→ Required work
Copy exactly the lines starting at the one that contains "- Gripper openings" and running through the end of the material below. Exclude any pictures.

####

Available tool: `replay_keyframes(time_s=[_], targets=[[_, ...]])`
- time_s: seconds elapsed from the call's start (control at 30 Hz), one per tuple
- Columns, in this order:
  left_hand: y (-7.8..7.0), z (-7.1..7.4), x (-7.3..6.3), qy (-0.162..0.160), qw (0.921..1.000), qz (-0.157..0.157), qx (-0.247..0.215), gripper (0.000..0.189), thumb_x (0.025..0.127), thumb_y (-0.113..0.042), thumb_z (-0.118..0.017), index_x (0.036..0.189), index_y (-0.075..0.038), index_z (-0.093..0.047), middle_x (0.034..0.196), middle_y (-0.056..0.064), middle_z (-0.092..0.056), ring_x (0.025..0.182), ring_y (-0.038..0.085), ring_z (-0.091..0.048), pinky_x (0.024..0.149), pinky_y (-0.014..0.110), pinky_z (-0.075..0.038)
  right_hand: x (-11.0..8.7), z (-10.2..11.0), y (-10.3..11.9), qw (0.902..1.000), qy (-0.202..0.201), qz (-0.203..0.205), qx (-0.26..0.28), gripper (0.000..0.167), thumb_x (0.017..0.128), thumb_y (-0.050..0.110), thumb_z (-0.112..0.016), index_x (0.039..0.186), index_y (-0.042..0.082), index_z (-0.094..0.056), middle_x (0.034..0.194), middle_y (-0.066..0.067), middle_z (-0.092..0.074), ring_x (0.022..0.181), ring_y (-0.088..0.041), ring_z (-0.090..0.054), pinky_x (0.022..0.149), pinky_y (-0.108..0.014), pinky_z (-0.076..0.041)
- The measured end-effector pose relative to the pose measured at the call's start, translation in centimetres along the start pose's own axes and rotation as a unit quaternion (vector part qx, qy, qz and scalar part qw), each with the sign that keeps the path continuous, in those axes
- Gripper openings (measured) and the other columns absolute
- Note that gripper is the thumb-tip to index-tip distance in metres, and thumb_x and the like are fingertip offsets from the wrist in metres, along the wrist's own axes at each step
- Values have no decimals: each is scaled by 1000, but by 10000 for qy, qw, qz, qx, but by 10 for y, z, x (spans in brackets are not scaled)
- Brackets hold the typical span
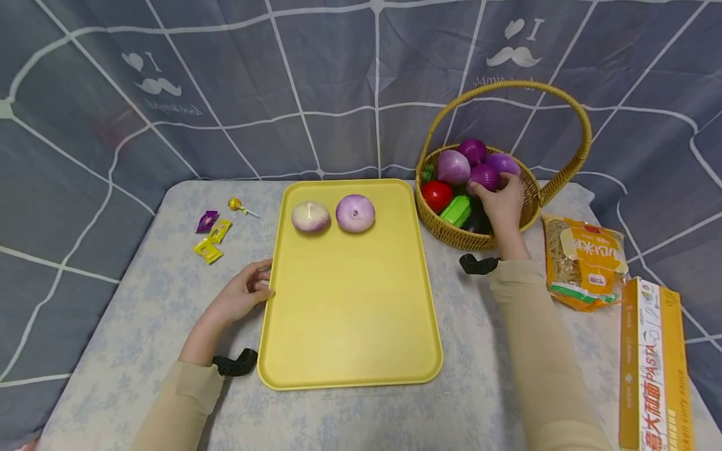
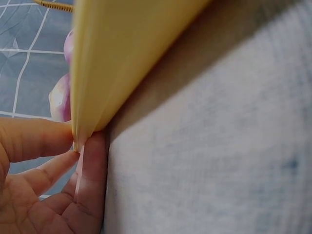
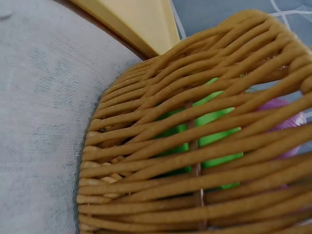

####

→ Expected output
- Gripper openings (measured) and the other columns absolute
- Note that gripper is the thumb-tip to index-tip distance in metres, and thumb_x and the like are fingertip offsets from the wrist in metres, along the wrist's own axes at each step
- Values have no decimals: each is scaled by 1000, but by 10000 for qy, qw, qz, qx, but by 10 for y, z, x (spans in brackets are not scaled)
- Brackets hold the typical span

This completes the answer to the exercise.